7. И вот пришел день, когда я на деле освободился от преподавания риторики, от которого уже давно освобожден был в мыслях. Ты убрал язык мой оттуда, откуда еще раньше убрал сердце мое, и я благословлял Тебя и радовался, уезжая в деревню вместе со всеми своими. Я занялся там кое-каким писанием: этими книгами я, правда, служил Тебе, но от них еще отдавало духом школьного высокоумия, — так дышат бегуны, остановившись передохнуть, — это видно и в диалогах с присутствующими друзьями и в беседах с Самим собой пред лицом Твоим; видно и в переписке с отсутствующим Небридием. Хватит ли у меня времени вспомнить все великие благодеяния Твои от того времени: я ведь спешу перейти к главному.

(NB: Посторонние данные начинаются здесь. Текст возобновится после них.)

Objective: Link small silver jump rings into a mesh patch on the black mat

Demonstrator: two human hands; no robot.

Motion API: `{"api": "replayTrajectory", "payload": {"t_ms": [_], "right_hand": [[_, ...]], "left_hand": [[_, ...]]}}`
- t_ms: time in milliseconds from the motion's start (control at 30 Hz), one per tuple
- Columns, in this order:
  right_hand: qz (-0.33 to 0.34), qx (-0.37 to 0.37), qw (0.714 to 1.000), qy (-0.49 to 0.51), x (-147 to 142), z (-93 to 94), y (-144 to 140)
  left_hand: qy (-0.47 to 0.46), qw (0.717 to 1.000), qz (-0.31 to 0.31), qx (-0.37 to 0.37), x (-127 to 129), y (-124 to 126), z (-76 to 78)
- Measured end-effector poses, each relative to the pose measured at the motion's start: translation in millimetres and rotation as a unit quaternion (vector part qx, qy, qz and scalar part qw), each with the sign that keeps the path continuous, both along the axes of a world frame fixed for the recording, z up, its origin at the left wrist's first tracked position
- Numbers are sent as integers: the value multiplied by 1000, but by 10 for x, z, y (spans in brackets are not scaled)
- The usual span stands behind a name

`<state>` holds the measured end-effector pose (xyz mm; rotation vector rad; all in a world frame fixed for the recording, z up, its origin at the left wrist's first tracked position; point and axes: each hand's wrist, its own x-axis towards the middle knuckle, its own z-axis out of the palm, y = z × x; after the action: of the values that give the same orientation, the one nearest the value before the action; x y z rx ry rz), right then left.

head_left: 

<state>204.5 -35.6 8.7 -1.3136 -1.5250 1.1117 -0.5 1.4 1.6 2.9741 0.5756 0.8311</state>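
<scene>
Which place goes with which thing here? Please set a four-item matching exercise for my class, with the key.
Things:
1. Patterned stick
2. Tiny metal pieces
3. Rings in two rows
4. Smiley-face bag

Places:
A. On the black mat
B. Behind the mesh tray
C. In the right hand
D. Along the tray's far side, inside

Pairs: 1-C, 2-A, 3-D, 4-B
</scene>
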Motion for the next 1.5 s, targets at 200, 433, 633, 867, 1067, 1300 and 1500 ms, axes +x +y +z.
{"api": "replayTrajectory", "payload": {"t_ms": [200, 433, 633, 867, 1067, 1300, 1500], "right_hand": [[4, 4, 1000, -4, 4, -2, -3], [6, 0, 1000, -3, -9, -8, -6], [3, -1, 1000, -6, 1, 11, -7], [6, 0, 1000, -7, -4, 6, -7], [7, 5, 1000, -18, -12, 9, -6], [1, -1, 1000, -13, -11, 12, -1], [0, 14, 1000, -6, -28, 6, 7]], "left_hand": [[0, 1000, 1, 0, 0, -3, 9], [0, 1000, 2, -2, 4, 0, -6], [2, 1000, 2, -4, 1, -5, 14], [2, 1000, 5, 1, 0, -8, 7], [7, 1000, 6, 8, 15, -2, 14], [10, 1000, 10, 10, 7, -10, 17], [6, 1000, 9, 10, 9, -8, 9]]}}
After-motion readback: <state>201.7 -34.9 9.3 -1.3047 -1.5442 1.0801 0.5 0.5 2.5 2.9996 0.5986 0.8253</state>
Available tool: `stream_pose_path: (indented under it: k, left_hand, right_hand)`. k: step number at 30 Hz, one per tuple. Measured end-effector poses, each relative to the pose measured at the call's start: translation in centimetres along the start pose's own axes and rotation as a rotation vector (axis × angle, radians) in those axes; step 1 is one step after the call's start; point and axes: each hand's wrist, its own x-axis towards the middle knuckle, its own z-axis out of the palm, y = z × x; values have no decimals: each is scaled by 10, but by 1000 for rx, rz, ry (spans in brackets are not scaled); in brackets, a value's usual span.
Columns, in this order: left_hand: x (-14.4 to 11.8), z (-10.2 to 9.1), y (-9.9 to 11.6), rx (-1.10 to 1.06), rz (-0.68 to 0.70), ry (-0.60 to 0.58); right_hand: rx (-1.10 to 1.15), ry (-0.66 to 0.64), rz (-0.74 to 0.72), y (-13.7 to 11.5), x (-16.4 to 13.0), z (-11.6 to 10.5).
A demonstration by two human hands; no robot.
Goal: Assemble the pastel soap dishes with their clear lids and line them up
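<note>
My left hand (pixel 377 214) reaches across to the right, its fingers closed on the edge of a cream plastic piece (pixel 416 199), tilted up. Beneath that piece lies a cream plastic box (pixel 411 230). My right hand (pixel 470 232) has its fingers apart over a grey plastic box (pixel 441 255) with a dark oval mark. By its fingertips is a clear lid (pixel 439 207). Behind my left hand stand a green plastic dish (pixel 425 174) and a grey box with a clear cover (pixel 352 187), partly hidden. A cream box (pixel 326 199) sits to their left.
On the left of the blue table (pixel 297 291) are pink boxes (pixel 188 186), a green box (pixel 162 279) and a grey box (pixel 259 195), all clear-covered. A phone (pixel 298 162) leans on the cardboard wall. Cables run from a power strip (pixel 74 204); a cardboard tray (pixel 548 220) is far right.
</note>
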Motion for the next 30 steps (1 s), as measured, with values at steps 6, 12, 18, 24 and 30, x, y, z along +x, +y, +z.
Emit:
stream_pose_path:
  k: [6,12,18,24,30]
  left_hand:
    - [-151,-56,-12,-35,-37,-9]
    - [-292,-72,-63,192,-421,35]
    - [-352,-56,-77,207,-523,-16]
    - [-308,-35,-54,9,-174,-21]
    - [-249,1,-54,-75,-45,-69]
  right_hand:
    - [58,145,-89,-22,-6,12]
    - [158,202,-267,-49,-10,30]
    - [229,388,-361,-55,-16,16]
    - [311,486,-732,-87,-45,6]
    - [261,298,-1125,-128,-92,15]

Воспоминание вызывает мне меня тогдашнего, и мне сладостно поведать Тебе, Господи, о тех тайных уколах, которыми Ты укрощал меня, о том, как поверг меня ниц, «понизив горы и холмы моих размышлений», «выправив кривизны» мои и сгладив бугры; как самого Алипия, брата сердца моего, подчинил Имени Единородного Твоего Иисуса Христа, Господа и Спасителя нашего, Имени, которое он раньше пренебрегал вставлять в писания наши. Он предпочитал, чтоб от них исходил запах школьных кедров, которые «Господь разбил в щепы», а не церковных трав, излечивающих змеиные укусы.
8. Как взывал я к Тебе, Боже мой, читая псалмы Давида, эти христианские песнопения, звучавшие благочестием, изгонявшие дух гордыни. Новичок в истинной любви Твоей, катехумен вместе с катехуменом Алипием, я отдыхал в деревенской усадьбе. С нами была моя мать, соединявшая с женской повадкой мужскую веру, с ясностью старости — материнскую любовь и христианское благочестие.
Как взывал я к Тебе в этих псалмах, какая любовь к Тебе вспыхивала от них, каким желанием горел я прочесть их, если бы мог, всему миру, сокрушая ими человеческую гордость! Но их ведь и поют по всему миру, «и никто не может скрыться от огня Твоего».
С какой резкой и острой болью возмущался я манихеями и опять-таки жалел их, потому что они не знают наших таинств, этого лекарства, и в безумии отвергают противоядие, от которого вернулся бы ум. Мне хотелось, чтобы они были где-нибудь тут, около, а я бы и не знал, что они тут: пусть поглядели бы они на мое лицо и услышали восклицания мои, когда я, в моем тогдашнем уединении, читал четвертый псалом; пусть увидели бы, что делал со мной этот псалом: «Когда воззвал я к Тебе, услышал Ты меня. Боже Правды моей; в тревоге дал Ты мне покой. Помилуй меня, Господи, и услыши молитву мою». Пусть бы послушали, а я бы и не подозревал, что они слушают: пусть не думают, что я говорю ради них то, что говорил я между этими словами. И на самом деле я не сказал бы этого, и не так бы это сказал, знай я, что они видят и слышат меня, да если бы и сказал, то они ведь не восприняли бы, как сама с собой для себя самой пред лицом Твоим в сыновней любви изливается душа моя.
9. Я трепетал от страха и в то же время согревался надеждой на Твое милосердие, Отец, и радостью о нем. И все это выражалось в моих глазах и голосе, когда благой Дух Твой, обратившись к нам, говорит: «Сыны человеческие, доколе отягощаете сердце свое, зачем любите суету и ищете ложь»? А я любил суету и искал ложь. А Ты, Господи, уже «прославил Святого Твоего, восставив Его из мертвых и поместив одесную Себя», чтобы исполнил Он обещание Свое, послав с Небес «Утешителя, Духа Истины». Он послал Его, но я не знал об этом. Он послал Его, ибо был прославлен, воскрес из мертвых и взошел на Небеса. Раньше «не было дано Духа Святого, потому что Иисус еще не был прославлен». И восклицает пророк: «Доколе отягощаете сердце? зачем любите суету и ищете ложь? знайте, что Господь прославил Святого Своего». Он восклицает «доколе»; он восклицает «знайте», а я так долго не знал, любил суету и искал ложь. И потому я слушал и содрогался: слова эти сказаны таким людям, каким, помню, был я сам. В призраках, которые я считал действительностью, была суета и ложь. И в боли воспоминаний своих жаловался я громко и тяжко. О если бы услышали меня те, кто и доселе любит суету и ищет ложь? Может быть, они бы пришли в смятение, очистились бы, и Ты бы услышал их, когда они возопили бы к Тебе, ибо настоящей телесной смертью «умер Он за нас, и за нас ходатайствует».